About this exercise - Down to the last line, print the data that follows exactly, without its pictures.

Data provided -
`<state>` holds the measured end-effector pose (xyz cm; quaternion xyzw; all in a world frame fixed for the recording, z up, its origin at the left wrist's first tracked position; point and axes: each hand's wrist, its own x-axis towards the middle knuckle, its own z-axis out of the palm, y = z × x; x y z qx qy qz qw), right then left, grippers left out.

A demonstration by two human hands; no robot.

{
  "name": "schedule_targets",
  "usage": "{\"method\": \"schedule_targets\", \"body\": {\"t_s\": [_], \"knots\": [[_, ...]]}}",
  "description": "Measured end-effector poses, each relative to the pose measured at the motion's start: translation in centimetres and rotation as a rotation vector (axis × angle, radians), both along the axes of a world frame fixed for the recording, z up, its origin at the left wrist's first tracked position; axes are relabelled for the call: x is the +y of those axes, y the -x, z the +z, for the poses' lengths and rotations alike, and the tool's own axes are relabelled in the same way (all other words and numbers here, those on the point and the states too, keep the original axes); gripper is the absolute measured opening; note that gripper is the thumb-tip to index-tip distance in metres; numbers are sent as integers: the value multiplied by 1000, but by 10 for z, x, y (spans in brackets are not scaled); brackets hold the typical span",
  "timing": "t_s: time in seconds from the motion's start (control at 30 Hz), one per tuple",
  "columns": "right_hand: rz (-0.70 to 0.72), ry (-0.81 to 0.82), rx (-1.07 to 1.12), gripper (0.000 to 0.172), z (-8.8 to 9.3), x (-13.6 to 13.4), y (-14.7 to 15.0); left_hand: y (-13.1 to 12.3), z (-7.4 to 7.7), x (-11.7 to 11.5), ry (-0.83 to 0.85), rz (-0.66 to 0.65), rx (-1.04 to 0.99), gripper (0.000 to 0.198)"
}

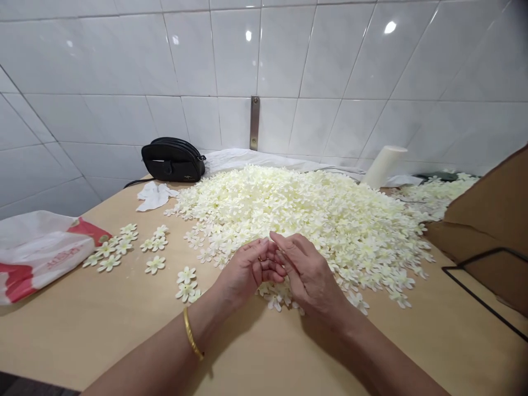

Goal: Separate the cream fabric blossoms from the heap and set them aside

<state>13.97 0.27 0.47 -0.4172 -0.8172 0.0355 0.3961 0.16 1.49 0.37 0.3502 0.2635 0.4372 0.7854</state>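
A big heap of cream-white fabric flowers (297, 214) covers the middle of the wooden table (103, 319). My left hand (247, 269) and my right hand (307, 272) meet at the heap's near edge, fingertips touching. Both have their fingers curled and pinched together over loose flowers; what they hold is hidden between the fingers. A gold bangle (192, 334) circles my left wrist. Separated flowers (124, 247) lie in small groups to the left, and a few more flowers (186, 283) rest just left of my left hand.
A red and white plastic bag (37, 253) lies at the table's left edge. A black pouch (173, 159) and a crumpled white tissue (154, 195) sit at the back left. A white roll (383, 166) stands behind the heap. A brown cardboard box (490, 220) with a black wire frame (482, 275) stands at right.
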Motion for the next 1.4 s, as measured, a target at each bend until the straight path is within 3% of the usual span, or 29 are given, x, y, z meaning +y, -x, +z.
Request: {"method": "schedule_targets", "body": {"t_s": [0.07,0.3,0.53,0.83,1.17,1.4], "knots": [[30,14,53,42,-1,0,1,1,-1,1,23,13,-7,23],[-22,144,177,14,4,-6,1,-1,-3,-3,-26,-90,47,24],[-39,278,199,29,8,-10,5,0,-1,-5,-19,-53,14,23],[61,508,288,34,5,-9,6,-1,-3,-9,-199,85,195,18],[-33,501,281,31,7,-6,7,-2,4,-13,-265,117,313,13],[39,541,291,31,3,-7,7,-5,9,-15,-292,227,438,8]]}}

Reply -
`<state>` holds the measured end-effector pose (xyz cm; quaternion xyzw; all in a world frame fixed for the recording, z up, its origin at the left wrist's first tracked position; point and axes: each hand's wrist, its own x-axis towards the middle knuckle, its own z-axis out of the palm, y = z × x; x y z qx qy qz qw), right then left, grippers left out.

A demonstration by two human hands; no robot.

{
  "name": "schedule_targets",
  "usage": "{\"method\": \"schedule_targets\", \"body\": {\"t_s\": [_], \"knots\": [[_, ...]]}}",
  "description": "Measured end-effector poses, each relative to the pose measured at the motion's start: translation in centimetres and rotation as a rotation vector (axis × angle, radians), both along the axes of a world frame fixed for the recording, z up, its origin at the left wrist's first tracked position; axes are relabelled for the call: x is the +y of those axes, y the -x, z the +z, for the poses' lengths and rotations alike, and the tool's own axes are relabelled in the same way (all other words and numbers here, those on the point and the states too, keep the original axes); gripper is the absolute measured opening; note that gripper is the thumb-tip to index-tip distance in metres; numbers are sent as integers: the value multiplied by 1000, but by 10 for z, x, y (spans in brackets are not scaled); brackets hold the typical span",
  "timing": "t_s: time in seconds from the motion's start (control at 30 Hz), one per tuple",
  "columns": "right_hand: rz (-0.70 to 0.72), ry (-0.81 to 0.82), rx (-1.07 to 1.12), gripper (0.000 to 0.172), z (-8.8 to 9.3), x (-13.6 to 13.4), y (-14.7 to 15.0); left_hand: y (-13.1 to 12.3), z (-7.4 to 7.7), x (-11.7 to 11.5), ry (-0.83 to 0.85), rz (-0.66 to 0.65), rx (-1.04 to 0.99), gripper (0.000 to 0.198)"
}


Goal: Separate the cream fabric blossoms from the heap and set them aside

<state>13.97 0.27 0.47 -0.4172 -0.8172 0.0355 0.3961 0.16 1.49 0.37 0.3502 0.2635 0.4372 0.7854</state>
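A big heap of cream-white fabric flowers (297, 214) covers the middle of the wooden table (103, 319). My left hand (247, 269) and my right hand (307, 272) meet at the heap's near edge, fingertips touching. Both have their fingers curled and pinched together over loose flowers; what they hold is hidden between the fingers. A gold bangle (192, 334) circles my left wrist. Separated flowers (124, 247) lie in small groups to the left, and a few more flowers (186, 283) rest just left of my left hand.
A red and white plastic bag (37, 253) lies at the table's left edge. A black pouch (173, 159) and a crumpled white tissue (154, 195) sit at the back left. A white roll (383, 166) stands behind the heap. A brown cardboard box (490, 220) with a black wire frame (482, 275) stands at right.
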Motion for the next 1.4 s, as measured, a target at each bend until the straight path is within 3% of the usual span, or 29 are given, x, y, z meaning +y, -x, +z.
Request: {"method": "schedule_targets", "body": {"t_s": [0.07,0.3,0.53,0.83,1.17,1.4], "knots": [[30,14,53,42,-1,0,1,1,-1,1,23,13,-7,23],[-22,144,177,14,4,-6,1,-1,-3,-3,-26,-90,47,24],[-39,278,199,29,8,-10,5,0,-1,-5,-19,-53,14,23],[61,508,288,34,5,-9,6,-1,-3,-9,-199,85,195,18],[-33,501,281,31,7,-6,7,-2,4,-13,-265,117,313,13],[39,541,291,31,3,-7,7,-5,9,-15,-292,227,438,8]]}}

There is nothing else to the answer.